This weekend I traveled up to the Bronx, "the benighted borough™" with my wife's young cousin and his wife. They're brilliant, 27, and new to New York. We thought we'd show them some of the places that, in the words of Yogi Berra, are so crowded no one goes there anymore.

I pulled my 1966 Simca 1500 in front of my apartment house and everyone piled in. We set off up the FDR, formerly known as the East River Drive, and over the concrete labyrinth to the only borough of New York City that's attached to the Amerikan mainland. 

It's also the only borough whose name is preceded by an article. You don't say The Brooklyn, or The Queens, but you say The Bronx. I explained why to anyone who cared, which was exactly no one.

"It's called 'The Bronx,' I said "because it was the farm of a Dutchman, four centuries ago, Jakob Broncks. So like you'd say, 'I'm going to the Katz's, we say I'm going to the Bronx.'"

"I see," they snored. And we twisted north, around potholes larger than some Congressional districts and roads as orderly as a skein of chicken wire.

"When I was your age," I began my pedagogy, "the Bronx was written off as dead. Something like half of the census tracts in this part of the borough (the Southern part) were burnt out. And you could go literally miles without seeing a store, an in-tact building, a person not out to kill you, or a city service--like a lamp-post or fire hydrant.

"I'd drive through here," I continued, "but you sure as shit didn't want to break-down. Now, there's a new city rising here. And people, and stores, and restaurants."

My wife chirped from the back seat. "You're going a different way," she said. 

"Your cousins aren't worth the Triboro toll," I jibed. I think the toll now could pay for a starting point guard for an NBA-team.

We streamed up the Bruckner and took an exit from the left lane that used to be an exit from the right lane before they rerouted 287 just to make things interesting. I merged onto 95S, the Cross Bronx Expressway, and bumper-car'd my way to Third Avenue.

"This is the highway," I continued on my exegesis, "that they said would kill the borough. Robert Moses didn't believe in cities and built highways through neighborhoods--usually lower-middle-class neighborhoods where the people paid their rent and their taxes and obeyed the laws, but who had no political influence. 

"He ripped a highway right through the city. The exhaust, the noise, the displacement. Tremont Avenue was working-class Jewish. And 40,000 people were de-housed. Those people and their spending and jobs left and drugs and poverty moved in. Then the fires and pillage came in."

That's as good a hundred-word synopsis of the 70s as you're likely to get.

We got off the highway and onto a resurgent Third Avenue. Everywhere, new buildings were rising and new businesses were opening, and despite the cruddy weather, the streets were teeming with people and kids and families and strollers.

We swung onto Crescent Avenue and arrived at Arthur Avenue, the Bronx's Little Italy--an enclave of about 100 food stores and restaurants abutting Fordham University, not far from the Bronx Zoo, the Botanical Gardens and Crotona Park.
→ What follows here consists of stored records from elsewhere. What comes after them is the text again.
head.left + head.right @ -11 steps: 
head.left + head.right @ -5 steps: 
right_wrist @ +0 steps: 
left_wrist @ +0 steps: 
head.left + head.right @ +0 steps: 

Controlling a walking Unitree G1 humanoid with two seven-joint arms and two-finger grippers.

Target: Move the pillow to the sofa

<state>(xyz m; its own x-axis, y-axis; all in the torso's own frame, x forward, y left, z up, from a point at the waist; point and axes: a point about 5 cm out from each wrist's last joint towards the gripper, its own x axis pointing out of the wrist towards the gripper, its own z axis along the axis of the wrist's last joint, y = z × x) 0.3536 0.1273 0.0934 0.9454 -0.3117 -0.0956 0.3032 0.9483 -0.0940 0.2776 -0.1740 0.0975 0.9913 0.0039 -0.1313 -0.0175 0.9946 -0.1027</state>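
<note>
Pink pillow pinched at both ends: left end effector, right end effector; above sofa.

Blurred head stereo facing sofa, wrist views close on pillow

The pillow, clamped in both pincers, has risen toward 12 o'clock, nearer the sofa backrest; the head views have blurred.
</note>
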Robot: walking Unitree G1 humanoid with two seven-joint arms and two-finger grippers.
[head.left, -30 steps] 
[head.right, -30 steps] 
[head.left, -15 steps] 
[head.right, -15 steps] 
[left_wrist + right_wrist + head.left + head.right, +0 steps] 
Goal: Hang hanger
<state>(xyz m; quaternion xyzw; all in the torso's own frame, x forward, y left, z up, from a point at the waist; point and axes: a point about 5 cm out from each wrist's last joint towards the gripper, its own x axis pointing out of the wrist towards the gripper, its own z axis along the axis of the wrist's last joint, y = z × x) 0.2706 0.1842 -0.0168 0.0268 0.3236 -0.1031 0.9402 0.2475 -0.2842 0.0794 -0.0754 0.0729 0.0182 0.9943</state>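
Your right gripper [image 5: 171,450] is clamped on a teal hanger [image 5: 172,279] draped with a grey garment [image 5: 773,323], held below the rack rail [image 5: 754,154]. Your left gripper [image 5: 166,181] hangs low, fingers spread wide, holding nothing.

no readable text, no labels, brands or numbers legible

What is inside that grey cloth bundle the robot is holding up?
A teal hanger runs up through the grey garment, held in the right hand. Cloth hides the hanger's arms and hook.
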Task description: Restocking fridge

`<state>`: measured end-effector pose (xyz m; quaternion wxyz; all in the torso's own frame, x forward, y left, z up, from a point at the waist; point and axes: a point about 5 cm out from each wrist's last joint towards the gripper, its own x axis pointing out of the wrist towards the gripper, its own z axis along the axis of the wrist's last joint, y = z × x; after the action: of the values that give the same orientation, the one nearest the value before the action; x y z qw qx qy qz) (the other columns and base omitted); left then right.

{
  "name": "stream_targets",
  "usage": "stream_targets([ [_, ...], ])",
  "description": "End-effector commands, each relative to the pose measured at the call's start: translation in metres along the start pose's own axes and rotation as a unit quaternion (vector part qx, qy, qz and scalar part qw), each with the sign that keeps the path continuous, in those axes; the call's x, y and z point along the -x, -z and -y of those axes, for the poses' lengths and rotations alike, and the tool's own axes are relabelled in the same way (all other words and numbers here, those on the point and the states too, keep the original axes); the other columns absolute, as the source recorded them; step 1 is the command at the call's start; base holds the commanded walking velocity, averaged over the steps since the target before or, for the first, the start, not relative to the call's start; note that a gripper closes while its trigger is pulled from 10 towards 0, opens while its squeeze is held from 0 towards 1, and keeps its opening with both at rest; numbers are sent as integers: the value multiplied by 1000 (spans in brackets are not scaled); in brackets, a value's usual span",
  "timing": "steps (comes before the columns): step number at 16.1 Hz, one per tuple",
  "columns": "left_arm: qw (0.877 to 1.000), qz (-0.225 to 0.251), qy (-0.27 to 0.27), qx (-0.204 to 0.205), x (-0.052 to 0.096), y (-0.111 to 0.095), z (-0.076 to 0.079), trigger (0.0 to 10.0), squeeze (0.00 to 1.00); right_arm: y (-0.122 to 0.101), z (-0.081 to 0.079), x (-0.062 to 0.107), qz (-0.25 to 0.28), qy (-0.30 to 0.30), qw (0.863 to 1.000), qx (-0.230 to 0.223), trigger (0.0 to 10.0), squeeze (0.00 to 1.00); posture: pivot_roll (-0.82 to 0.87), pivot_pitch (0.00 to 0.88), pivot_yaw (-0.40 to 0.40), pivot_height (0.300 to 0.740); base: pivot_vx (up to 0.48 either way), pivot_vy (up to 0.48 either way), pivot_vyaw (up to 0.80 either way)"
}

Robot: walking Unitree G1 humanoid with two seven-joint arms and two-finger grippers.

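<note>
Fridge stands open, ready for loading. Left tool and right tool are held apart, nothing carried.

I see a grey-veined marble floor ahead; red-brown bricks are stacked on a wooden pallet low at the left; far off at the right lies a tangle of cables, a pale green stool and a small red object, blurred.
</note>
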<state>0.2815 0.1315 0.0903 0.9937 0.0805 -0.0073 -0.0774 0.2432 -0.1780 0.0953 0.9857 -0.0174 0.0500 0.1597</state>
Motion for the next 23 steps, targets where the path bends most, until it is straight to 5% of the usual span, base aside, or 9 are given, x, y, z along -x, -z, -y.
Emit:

I dropped my wife and her cousins off at Roberto's and began my Quixote-like quest to find a parking space. 

After about ten-minutes of desultory-searching I found a corner spot on 187th and Hoffman Avenue. It was such a good spot, I figured it was a scam and I would fall into something like a Vietnamese tiger-pit.

I locked my car, walked toward the restaurant, walked back to the car to make sure it was locked and finally sat down to eat some of the best food in the world. When we left Roberto's a couple of hours later, the streets were still narrowed by triple-parked SUVs.

The Bronx is not dead. It is not burning. It is not perfect. But it is alive.

None of what experts said was happening fifty-years ago actually happened. The Bronx is different from the Bronx I grew up with, but it is alive.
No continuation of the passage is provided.